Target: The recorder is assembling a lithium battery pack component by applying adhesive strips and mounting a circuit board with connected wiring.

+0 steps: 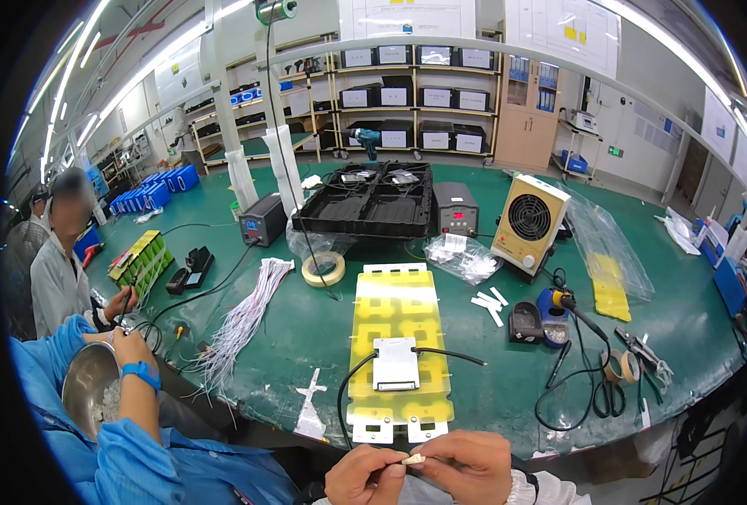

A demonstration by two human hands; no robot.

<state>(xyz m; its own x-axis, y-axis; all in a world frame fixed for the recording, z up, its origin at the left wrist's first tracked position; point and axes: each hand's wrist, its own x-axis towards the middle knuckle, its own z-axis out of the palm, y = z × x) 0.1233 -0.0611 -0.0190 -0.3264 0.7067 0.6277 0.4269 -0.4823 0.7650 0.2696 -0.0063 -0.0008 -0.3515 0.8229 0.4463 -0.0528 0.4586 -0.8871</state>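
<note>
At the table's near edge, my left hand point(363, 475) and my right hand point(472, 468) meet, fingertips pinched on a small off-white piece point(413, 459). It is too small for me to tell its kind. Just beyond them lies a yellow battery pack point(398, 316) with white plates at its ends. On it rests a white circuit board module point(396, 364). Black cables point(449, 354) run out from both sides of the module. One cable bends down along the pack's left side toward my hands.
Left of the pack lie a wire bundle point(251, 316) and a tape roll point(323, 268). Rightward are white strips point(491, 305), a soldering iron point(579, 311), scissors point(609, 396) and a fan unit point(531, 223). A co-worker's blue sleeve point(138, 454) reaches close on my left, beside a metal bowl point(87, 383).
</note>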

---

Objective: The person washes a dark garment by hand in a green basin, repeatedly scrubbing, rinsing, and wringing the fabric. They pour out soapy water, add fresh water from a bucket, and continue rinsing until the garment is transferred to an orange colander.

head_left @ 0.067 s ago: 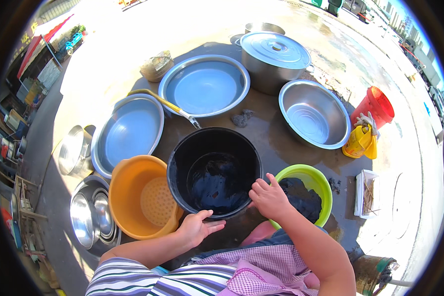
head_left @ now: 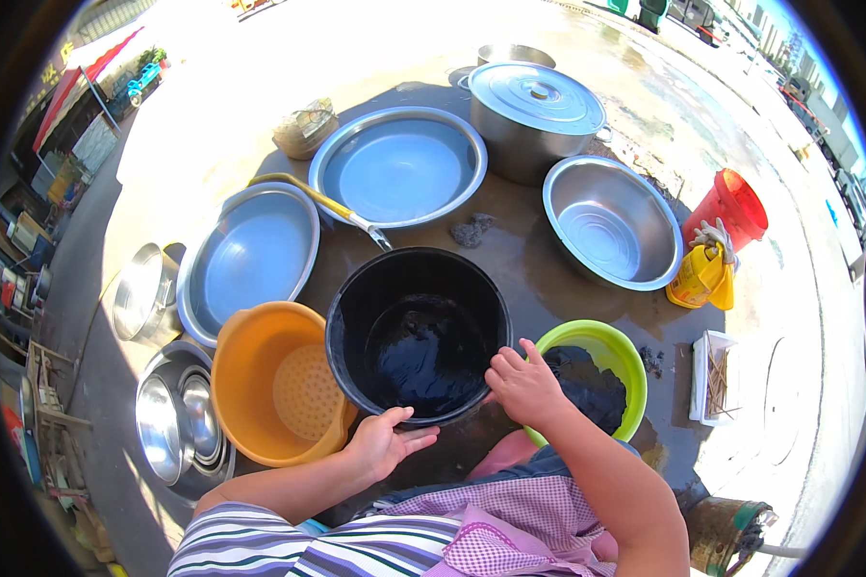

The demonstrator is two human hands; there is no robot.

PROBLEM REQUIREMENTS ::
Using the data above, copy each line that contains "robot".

EXERCISE ANSWER ::
A demonstration by two human hands; no robot.
The demonstrator is two human hands; there is no robot.

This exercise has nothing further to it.